*** PROVIDED DATA ***

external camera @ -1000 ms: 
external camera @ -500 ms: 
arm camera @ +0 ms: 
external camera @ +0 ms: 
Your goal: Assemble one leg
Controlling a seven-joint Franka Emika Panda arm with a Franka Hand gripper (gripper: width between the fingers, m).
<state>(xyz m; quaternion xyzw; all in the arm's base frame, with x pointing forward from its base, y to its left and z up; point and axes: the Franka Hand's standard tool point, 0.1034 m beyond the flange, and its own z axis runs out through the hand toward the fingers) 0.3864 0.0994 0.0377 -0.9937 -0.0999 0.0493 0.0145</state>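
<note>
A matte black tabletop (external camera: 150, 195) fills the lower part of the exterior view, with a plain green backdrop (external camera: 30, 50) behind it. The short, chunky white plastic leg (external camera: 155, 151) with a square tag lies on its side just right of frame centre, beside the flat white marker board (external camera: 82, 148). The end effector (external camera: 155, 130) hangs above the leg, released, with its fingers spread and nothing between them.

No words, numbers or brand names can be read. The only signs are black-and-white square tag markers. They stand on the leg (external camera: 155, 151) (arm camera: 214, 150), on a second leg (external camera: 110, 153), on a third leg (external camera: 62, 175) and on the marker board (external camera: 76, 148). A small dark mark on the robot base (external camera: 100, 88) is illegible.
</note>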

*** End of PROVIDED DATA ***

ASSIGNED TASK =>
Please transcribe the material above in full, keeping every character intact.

RESPONSE TO THE EXERCISE =>
external camera @ -1000 ms: 
external camera @ -500 ms: 
arm camera @ +0 ms: 
external camera @ +0 ms: 
Your goal: Assemble one leg
Controlling a seven-joint Franka Emika Panda arm with a Franka Hand gripper (gripper: width between the fingers, m).
<state>(xyz m; quaternion xyzw; all in the arm's base frame, with x pointing forward from its base, y to its left and z up; point and axes: the Franka Hand's standard tool point, 0.1034 m beyond the flange, and its own z axis runs out through the hand toward the fingers) 0.3864 0.0994 0.0377 -0.9937 -0.0999 0.0493 0.0145</state>
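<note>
A matte black tabletop (external camera: 150, 195) fills the lower part of the exterior view, with a plain green backdrop (external camera: 30, 50) behind it. The short, chunky white plastic leg (external camera: 155, 151) with a square tag lies on its side just right of frame centre, beside the flat white marker board (external camera: 82, 148). The end effector (external camera: 155, 130) hangs above the leg, released, with its fingers spread and nothing between them.

No words, numbers or brand names can be read. The only signs are black-and-white square tag markers. They stand on the leg (external camera: 155, 151) (arm camera: 214, 150), on a second leg (external camera: 110, 153), on a third leg (external camera: 62, 175) and on the marker board (external camera: 76, 148). A small dark mark on the robot base (external camera: 100, 88) is illegible.
</note>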

Now the answer is complete.